## What you are asked to do:
Each entry should be written out again exactly, so that nothing is lost.

## Material for this exercise:
== == ==

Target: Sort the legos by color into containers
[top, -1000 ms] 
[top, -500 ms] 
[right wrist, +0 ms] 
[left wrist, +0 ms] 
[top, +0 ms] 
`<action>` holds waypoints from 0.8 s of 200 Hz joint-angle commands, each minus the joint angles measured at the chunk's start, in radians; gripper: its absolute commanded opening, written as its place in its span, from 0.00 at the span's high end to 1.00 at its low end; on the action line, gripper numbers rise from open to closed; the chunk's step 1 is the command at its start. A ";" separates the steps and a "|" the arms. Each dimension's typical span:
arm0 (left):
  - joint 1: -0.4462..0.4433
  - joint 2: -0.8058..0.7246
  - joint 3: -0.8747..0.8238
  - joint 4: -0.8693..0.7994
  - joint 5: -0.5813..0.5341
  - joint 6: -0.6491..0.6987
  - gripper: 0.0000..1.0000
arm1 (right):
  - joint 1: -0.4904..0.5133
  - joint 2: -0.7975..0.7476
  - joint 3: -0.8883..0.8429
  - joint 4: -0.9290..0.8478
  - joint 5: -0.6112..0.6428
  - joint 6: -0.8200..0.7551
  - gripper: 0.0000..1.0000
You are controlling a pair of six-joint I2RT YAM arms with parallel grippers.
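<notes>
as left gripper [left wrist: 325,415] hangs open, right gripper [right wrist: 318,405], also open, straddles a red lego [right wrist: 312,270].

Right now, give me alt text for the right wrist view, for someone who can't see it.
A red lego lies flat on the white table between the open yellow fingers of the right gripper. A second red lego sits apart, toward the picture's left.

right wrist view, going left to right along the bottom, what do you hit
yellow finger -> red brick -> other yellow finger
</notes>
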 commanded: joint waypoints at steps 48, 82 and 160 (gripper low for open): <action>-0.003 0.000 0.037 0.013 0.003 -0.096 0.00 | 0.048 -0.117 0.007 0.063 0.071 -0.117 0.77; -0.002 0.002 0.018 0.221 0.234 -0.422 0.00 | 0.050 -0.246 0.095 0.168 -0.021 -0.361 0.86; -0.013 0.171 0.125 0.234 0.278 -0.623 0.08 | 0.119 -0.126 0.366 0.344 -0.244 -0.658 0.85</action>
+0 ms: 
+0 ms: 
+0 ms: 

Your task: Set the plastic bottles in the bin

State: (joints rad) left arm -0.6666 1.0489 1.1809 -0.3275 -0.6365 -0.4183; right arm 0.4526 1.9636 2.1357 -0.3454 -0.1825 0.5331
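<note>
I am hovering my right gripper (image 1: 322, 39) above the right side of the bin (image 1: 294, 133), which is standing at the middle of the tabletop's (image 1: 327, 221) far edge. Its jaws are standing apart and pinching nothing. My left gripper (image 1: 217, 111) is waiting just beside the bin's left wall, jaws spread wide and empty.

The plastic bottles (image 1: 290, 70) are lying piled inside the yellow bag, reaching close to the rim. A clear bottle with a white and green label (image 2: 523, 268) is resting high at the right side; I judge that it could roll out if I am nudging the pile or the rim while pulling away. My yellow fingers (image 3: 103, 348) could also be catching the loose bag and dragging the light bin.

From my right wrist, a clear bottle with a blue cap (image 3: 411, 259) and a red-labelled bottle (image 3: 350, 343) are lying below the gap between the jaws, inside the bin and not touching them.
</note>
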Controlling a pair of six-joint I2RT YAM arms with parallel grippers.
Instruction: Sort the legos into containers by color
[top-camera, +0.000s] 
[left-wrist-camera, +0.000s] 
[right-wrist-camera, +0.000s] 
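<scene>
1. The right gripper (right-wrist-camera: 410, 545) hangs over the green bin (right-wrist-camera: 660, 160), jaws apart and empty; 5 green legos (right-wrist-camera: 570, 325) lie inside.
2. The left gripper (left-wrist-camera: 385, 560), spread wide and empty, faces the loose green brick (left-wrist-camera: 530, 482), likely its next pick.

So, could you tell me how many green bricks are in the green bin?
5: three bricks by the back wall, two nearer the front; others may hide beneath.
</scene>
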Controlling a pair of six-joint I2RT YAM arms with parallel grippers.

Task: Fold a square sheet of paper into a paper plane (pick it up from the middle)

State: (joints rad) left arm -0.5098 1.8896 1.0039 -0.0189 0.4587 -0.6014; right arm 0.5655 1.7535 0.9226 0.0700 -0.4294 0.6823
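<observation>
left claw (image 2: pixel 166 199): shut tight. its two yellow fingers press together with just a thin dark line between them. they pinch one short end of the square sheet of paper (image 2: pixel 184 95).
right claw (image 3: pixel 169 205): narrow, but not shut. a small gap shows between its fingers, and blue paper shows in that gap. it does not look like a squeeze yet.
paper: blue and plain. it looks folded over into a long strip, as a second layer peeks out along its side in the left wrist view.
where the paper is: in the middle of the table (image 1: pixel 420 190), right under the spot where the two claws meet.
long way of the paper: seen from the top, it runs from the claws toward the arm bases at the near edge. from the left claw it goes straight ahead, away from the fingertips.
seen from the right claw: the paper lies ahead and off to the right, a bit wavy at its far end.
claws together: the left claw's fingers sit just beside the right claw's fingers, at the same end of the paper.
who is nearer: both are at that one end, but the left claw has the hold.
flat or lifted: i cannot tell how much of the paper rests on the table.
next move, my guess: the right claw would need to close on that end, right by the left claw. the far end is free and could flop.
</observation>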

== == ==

## Answer section:
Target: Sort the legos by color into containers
[top, -1000 ms] 
[top, -500 ms] 
[right wrist, +0 ms] 
[left wrist, +0 ms] 
[top, +0 ms] 
`<action>` holds waypoints from 0.8 s of 200 Hz joint-angle commands, each minus the joint angles measured at the chunk's start, in radians; gripper: its absolute commanded opening, written as its place in its span, from 0.00 at the span's high end to 1.00 at its low end; on the action line, gripper numbers rise from open to closed; the chunk's step 1 is the command at its start. A ";" separates the steps and a "|" the arms. Each dimension's typical span:
arm0 (left):
  - joint 1: -0.4462..0.4433
  - joint 2: -0.8058..0.7246
  - joint 3: -0.8747..0.8238
  - joint 4: -0.8693..0.7994
  - joint 5: -0.5813..0.5341
  - joint 6: -0.6491..0.6987
  - gripper: 0.0000..1.0000
arm1 (right):
  - joint 1: -0.4904..0.5133
  - joint 2: -0.7975..0.7476
  - joint 3: -0.8883..0.8429
  - joint 4: -0.9290..0.8478
  - joint 5: -0.6112..0.6428
  - joint 6: -0.8200..0.7551
  - gripper: 0.0000..1.0000
You are controlling a pair of six-joint I2RT YAM arms with parallel grippers.
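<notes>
as left gripper [left wrist: 325,415] hangs open, right gripper [right wrist: 318,405], also open, straddles a red lego [right wrist: 312,270].

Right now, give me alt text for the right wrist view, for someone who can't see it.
A red lego lies flat on the white table between the open yellow fingers of the right gripper. A second red lego sits apart, toward the picture's left.

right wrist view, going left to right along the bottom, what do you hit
yellow finger -> red brick -> other yellow finger
</notes>
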 commanded: joint waypoints at steps 48, 82 and 160 (gripper low for open): <action>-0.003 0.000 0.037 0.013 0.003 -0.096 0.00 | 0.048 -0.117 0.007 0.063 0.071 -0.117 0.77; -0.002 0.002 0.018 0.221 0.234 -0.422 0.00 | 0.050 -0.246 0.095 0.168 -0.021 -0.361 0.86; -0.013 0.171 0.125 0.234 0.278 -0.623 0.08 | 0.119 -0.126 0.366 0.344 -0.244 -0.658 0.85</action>
+0 ms: 
+0 ms: 
+0 ms: 

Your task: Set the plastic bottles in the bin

State: (joints rad) left arm -0.6666 1.0489 1.1809 -0.3275 -0.6365 -0.4183; right arm 0.4526 1.9636 2.1357 -0.3454 -0.1825 0.5331
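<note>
I am hovering my right gripper (image 1: 322, 39) above the right side of the bin (image 1: 294, 133), which is standing at the middle of the tabletop's (image 1: 327, 221) far edge. Its jaws are standing apart and pinching nothing. My left gripper (image 1: 217, 111) is waiting just beside the bin's left wall, jaws spread wide and empty.

The plastic bottles (image 1: 290, 70) are lying piled inside the yellow bag, reaching close to the rim. A clear bottle with a white and green label (image 2: 523, 268) is resting high at the right side; I judge that it could roll out if I am nudging the pile or the rim while pulling away. My yellow fingers (image 3: 103, 348) could also be catching the loose bag and dragging the light bin.

From my right wrist, a clear bottle with a blue cap (image 3: 411, 259) and a red-labelled bottle (image 3: 350, 343) are lying below the gap between the jaws, inside the bin and not touching them.
</note>
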Controlling a pair of six-joint I2RT YAM arms with parallel grippers.
Instruction: Sort the legos into containers by color
[top-camera, +0.000s] 
[left-wrist-camera, +0.000s] 
[right-wrist-camera, +0.000s] 
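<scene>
1. The right gripper (right-wrist-camera: 410, 545) hangs over the green bin (right-wrist-camera: 660, 160), jaws apart and empty; 5 green legos (right-wrist-camera: 570, 325) lie inside.
2. The left gripper (left-wrist-camera: 385, 560), spread wide and empty, faces the loose green brick (left-wrist-camera: 530, 482), likely its next pick.

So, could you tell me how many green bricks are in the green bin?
5: three bricks by the back wall, two nearer the front; others may hide beneath.
</scene>
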Controlling a pair of six-joint I2RT YAM arms with parallel grippers.

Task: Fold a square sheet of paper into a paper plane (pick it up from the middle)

State: (joints rad) left arm -0.5098 1.8896 1.0039 -0.0189 0.4587 -0.6014; right arm 0.5655 1.7535 0.9226 0.0700 -0.4294 0.6823
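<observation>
left claw (image 2: pixel 166 199): shut tight. its two yellow fingers press together with just a thin dark line between them. they pinch one short end of the square sheet of paper (image 2: pixel 184 95).
right claw (image 3: pixel 169 205): narrow, but not shut. a small gap shows between its fingers, and blue paper shows in that gap. it does not look like a squeeze yet.
paper: blue and plain. it looks folded over into a long strip, as a second layer peeks out along its side in the left wrist view.
where the paper is: in the middle of the table (image 1: pixel 420 190), right under the spot where the two claws meet.
long way of the paper: seen from the top, it runs from the claws toward the arm bases at the near edge. from the left claw it goes straight ahead, away from the fingertips.
seen from the right claw: the paper lies ahead and off to the right, a bit wavy at its far end.
claws together: the left claw's fingers sit just beside the right claw's fingers, at the same end of the paper.
who is nearer: both are at that one end, but the left claw has the hold.
flat or lifted: i cannot tell how much of the paper rests on the table.
next move, my guess: the right claw would need to close on that end, right by the left claw. the far end is free and could flop.
</observation>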

The reply to this exercise is complete.